Data section: Begin

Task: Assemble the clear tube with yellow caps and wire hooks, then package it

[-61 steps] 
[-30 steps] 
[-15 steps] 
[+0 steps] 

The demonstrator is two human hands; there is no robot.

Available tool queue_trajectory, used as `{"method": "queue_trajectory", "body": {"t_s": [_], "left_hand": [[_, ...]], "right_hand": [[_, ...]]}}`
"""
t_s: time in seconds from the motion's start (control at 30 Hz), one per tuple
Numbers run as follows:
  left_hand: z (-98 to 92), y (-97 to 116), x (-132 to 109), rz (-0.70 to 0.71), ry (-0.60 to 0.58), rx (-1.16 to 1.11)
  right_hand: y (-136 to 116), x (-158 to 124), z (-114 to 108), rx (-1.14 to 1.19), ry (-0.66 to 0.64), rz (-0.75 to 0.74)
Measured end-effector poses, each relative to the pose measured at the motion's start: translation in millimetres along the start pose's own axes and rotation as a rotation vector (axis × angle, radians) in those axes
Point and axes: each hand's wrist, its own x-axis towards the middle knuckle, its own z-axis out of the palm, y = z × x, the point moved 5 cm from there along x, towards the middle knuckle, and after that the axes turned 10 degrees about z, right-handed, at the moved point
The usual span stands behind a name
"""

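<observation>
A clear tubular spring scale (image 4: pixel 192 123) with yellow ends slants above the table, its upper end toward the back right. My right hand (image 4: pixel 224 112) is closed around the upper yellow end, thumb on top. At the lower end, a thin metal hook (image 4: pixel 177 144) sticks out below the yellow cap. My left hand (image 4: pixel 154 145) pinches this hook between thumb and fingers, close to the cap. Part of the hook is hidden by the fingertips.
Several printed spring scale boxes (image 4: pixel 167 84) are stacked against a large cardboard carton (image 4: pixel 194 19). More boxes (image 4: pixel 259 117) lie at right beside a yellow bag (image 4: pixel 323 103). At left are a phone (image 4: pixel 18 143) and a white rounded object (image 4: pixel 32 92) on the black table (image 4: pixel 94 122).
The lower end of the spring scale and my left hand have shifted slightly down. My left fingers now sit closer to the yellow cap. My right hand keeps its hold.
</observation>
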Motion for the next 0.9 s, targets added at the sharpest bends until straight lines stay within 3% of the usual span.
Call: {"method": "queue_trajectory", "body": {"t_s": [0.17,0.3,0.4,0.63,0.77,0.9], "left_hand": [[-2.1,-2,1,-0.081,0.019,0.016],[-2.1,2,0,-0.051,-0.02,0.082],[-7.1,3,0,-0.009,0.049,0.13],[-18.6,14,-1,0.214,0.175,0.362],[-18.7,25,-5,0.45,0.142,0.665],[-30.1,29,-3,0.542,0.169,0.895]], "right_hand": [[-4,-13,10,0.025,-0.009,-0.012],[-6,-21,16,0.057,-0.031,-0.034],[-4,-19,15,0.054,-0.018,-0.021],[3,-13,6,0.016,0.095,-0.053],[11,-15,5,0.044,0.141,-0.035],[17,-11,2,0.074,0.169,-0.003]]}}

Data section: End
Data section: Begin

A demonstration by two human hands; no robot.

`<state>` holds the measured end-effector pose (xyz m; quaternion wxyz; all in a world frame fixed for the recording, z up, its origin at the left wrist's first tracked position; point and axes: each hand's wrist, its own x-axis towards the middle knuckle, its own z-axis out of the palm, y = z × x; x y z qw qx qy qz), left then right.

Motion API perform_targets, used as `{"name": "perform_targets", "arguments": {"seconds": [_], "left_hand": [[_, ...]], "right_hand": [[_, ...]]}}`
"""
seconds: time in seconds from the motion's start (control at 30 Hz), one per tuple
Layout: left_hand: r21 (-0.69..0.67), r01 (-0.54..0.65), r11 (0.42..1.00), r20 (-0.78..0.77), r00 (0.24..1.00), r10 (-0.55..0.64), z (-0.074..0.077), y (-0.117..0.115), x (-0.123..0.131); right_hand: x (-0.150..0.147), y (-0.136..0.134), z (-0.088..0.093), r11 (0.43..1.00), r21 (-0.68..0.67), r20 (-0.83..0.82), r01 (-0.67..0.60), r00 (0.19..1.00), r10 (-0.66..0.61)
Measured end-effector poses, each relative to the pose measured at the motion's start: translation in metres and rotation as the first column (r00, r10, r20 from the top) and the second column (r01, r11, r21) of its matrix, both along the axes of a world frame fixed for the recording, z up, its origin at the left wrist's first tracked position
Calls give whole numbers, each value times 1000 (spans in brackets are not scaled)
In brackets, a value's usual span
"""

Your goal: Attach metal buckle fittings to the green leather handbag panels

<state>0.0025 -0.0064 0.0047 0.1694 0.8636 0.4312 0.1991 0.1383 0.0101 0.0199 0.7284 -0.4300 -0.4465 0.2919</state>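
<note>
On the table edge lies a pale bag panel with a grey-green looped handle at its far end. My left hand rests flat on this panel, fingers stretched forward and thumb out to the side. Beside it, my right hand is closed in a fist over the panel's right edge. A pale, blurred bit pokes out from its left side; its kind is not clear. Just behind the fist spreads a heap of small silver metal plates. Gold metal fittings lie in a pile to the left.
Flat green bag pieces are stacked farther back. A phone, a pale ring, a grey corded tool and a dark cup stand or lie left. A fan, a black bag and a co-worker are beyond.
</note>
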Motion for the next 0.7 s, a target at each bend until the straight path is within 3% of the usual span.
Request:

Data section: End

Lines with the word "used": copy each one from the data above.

» Reply to the task:
Available tool queue_trajectory, used as `{"method": "queue_trajectory", "body": {"t_s": [_], "left_hand": [[_, ...]], "right_hand": [[_, ...]]}}`
Motion API perform_targets, used as `{"name": "perform_targets", "arguments": {"seconds": [_], "left_hand": [[_, ...]], "right_hand": [[_, ...]]}}`

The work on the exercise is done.